ASSIGNMENT ::
Report the number of lines in the data below that hold "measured", without any other words.

---------- SOURCE MATERIAL ----------

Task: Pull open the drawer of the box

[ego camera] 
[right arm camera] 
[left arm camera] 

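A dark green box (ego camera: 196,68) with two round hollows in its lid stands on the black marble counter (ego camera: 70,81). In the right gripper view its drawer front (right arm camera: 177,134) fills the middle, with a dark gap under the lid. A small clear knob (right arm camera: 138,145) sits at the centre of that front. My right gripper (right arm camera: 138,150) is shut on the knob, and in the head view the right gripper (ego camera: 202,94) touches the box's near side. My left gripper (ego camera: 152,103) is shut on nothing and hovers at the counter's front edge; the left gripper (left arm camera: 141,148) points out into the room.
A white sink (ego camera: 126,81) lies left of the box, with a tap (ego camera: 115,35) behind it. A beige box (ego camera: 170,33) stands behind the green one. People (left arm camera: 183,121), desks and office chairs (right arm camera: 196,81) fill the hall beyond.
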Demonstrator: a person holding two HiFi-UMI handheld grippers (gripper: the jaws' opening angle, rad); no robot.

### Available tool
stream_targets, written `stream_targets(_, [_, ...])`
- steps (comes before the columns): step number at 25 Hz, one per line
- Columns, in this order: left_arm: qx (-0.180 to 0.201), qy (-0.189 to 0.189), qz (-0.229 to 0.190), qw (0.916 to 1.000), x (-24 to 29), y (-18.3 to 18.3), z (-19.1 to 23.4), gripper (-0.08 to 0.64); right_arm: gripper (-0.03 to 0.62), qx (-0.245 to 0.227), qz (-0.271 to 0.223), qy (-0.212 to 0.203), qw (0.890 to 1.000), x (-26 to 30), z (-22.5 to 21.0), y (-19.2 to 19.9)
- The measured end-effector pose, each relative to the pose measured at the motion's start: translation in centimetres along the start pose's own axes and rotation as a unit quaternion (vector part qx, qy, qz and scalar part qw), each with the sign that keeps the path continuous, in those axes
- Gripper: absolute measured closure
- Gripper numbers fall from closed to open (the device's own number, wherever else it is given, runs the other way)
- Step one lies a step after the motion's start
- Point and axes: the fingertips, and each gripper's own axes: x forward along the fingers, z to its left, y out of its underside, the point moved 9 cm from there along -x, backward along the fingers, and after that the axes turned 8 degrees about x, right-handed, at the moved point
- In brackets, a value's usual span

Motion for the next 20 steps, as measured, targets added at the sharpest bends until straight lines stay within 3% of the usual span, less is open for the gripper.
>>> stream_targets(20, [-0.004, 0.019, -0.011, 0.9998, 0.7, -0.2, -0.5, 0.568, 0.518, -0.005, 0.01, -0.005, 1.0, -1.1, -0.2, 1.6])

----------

TASK RESULT ::
3